La chiave di lettura del Vangelo è l’amore, e la strada per cercare e trovare il Gesù ormai sconfitto e crocifisso è sempre e soltanto l’amore. La pervicacia dell’amore di Maria -amore umano e divino non sono disgiunti ma sempre si integrano a vicenda- costringe Iddio a farle incontrare e toccare per prima Gesù ribelle e risorto, vittorioso e sovvertitore della storia. E la prima parola usata da Gesù per farsi riconoscere è di una tenerezza sconvolgente e gravida d’amore infinito, perché attrae a sé l’amante: “Maria!”.
El asunto principal no es llorar sino por que lloras. Que es lo que te hace llorar la falta de encuentro con las personas o la falta de cosas?

 

4 aprile 2018
Luca 24,13-35 Si aprirono loro gli occhi e lo riconobbero
Per riconoscere Gesù non è sufficiente aver camminato con lui, è necessario sedersi con lui. Sedersi alla stessa tavola è riconoscere nell’altro un fratello, una sorella. E lo avete notato? Quando si ha il coraggio di sedersi alla stessa tavola si riconosce una presenza e ci si apre a nuovi orizzonti di fronte ai quali non c’è più notte che tenga e quella strada che c’era voluta una giornata a percorrersi si fa corta e si percorre in poche ore.
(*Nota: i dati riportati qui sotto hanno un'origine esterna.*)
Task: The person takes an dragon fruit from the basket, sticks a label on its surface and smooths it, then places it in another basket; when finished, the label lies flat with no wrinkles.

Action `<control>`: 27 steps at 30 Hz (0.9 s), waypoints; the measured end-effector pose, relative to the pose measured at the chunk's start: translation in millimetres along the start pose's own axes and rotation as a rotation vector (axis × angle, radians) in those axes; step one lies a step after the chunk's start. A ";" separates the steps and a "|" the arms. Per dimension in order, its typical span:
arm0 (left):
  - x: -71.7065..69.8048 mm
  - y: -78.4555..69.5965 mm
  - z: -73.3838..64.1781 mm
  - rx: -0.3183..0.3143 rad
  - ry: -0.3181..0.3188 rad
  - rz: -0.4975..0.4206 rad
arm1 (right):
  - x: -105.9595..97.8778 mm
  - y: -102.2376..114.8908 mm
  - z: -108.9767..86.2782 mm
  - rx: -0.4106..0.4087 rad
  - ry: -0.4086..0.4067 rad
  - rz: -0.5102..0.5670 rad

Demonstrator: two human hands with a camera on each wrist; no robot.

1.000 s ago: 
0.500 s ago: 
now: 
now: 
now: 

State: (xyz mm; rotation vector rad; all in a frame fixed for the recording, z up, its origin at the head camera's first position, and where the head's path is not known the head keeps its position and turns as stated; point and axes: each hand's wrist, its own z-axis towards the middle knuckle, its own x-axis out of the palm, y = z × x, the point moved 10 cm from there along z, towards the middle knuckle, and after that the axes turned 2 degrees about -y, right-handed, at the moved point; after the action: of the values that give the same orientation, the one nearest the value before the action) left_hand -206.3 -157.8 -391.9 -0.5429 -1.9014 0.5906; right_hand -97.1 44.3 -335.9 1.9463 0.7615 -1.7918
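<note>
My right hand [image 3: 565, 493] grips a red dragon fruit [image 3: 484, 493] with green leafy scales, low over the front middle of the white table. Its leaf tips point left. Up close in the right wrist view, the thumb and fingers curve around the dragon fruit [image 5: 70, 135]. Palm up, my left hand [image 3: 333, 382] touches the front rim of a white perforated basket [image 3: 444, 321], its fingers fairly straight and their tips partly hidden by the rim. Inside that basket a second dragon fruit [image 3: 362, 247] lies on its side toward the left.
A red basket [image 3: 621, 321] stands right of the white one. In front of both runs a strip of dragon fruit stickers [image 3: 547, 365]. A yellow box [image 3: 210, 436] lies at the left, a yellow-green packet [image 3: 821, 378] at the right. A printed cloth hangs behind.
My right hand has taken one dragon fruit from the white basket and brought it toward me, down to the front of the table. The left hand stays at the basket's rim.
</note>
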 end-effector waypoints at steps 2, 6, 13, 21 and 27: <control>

Se tu siedi alla stessa tavola le distanze si accorciano.
Que tambien nuestros ojos se abran y podamos reconocer a Jesus en la persona de los pobres, de los que necesitan la caricia consoladora de Dios el Abbà.

5 aprile 2018 
Luca 24,35-48 Guardate le mie mani e i piedi: sono proprio io
Apri la mia mente incapace di accogliere il nuovo. Una mente che fa difficoltà ad aprirsi all’altro, a vedere oltre. Ho bisogno di guardare le tue mani e i tuoi piedi. Quelle mani nelle quali il Padre ha posto ogni cosa e nelle quali sono anch’io. Mani sicure.
Quei piedi che non cessano di camminare e che mi aprono ad orizzonti nuovi. Chi guarda le tue mani non può non sentirsi sicuro e non può non vivere camminando.
Que tambien nosotros podamos tocar tus manos y tus pies. Que podamos verlas la manos tuyas como manos abiertas. Tu corsazòn como corazòn herido que ama. Y todo serà nuevo tambien para nosotros.